▶ WHAT TO WORK ON: Two lines in the listing below mark the span: one contains "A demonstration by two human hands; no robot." and one contains "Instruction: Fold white". Reproduce both of them and everything between, exactly.

▶ TASK DATA:

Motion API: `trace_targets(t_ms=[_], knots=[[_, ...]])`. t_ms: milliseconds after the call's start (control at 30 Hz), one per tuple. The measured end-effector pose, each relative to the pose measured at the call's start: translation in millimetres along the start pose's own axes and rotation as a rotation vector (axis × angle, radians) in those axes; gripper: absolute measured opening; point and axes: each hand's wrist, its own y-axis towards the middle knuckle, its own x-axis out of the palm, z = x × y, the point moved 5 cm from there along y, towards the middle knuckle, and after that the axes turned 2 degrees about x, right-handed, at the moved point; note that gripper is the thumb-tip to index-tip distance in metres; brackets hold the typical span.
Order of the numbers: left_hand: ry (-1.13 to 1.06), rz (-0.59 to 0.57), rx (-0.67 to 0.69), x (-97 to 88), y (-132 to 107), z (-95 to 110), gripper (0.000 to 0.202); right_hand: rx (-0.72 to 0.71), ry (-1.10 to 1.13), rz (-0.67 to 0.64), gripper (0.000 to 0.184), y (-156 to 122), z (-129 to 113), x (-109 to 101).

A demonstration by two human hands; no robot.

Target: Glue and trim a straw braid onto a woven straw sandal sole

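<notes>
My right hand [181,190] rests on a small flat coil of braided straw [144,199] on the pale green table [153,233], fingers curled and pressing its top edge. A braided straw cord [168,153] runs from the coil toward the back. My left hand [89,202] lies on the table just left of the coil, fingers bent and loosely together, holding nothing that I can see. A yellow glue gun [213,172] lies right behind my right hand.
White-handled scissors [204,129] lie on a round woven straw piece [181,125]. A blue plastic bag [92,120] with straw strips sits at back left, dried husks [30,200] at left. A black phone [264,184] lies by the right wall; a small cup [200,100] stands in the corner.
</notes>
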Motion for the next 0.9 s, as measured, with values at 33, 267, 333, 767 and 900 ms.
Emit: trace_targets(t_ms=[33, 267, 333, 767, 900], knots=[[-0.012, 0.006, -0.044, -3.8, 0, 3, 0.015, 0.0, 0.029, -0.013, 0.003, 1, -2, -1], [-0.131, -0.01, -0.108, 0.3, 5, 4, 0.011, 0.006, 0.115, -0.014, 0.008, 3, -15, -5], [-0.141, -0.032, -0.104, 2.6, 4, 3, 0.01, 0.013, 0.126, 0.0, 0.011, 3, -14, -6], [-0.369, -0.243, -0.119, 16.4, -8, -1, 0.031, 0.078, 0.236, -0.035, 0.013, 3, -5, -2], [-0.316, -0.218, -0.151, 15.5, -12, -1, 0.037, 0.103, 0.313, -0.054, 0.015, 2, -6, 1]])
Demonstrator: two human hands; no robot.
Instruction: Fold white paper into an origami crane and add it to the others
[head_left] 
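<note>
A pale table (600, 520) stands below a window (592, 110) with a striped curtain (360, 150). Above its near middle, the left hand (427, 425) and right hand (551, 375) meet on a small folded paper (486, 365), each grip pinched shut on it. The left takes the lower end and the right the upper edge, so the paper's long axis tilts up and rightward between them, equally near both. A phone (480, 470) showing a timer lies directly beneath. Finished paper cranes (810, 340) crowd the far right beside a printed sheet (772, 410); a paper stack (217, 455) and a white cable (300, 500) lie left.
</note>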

▶ OUTPUT BELOW:
A demonstration by two human hands; no robot.

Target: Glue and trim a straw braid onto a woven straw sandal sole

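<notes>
My right hand [181,190] rests on a small flat coil of braided straw [144,199] on the pale green table [153,233], fingers curled and pressing its top edge. A braided straw cord [168,153] runs from the coil toward the back. My left hand [89,202] lies on the table just left of the coil, fingers bent and loosely together, holding nothing that I can see. A yellow glue gun [213,172] lies right behind my right hand.
White-handled scissors [204,129] lie on a round woven straw piece [181,125]. A blue plastic bag [92,120] with straw strips sits at back left, dried husks [30,200] at left. A black phone [264,184] lies by the right wall; a small cup [200,100] stands in the corner.
</notes>
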Motion for the next 0.9 s, as measured, with values at 33, 267, 333, 767 and 900 ms.
Emit: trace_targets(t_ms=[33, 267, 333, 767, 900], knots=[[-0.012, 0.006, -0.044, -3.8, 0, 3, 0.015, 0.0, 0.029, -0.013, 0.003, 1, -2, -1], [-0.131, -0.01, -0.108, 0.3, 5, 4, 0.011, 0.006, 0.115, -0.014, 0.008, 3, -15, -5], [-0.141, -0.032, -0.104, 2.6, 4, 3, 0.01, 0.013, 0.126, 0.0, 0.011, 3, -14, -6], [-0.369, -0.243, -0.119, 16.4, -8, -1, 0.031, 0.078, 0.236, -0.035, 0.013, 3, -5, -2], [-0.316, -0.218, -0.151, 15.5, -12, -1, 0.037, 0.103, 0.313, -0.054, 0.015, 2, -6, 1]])
Demonstrator: two human hands; no robot.
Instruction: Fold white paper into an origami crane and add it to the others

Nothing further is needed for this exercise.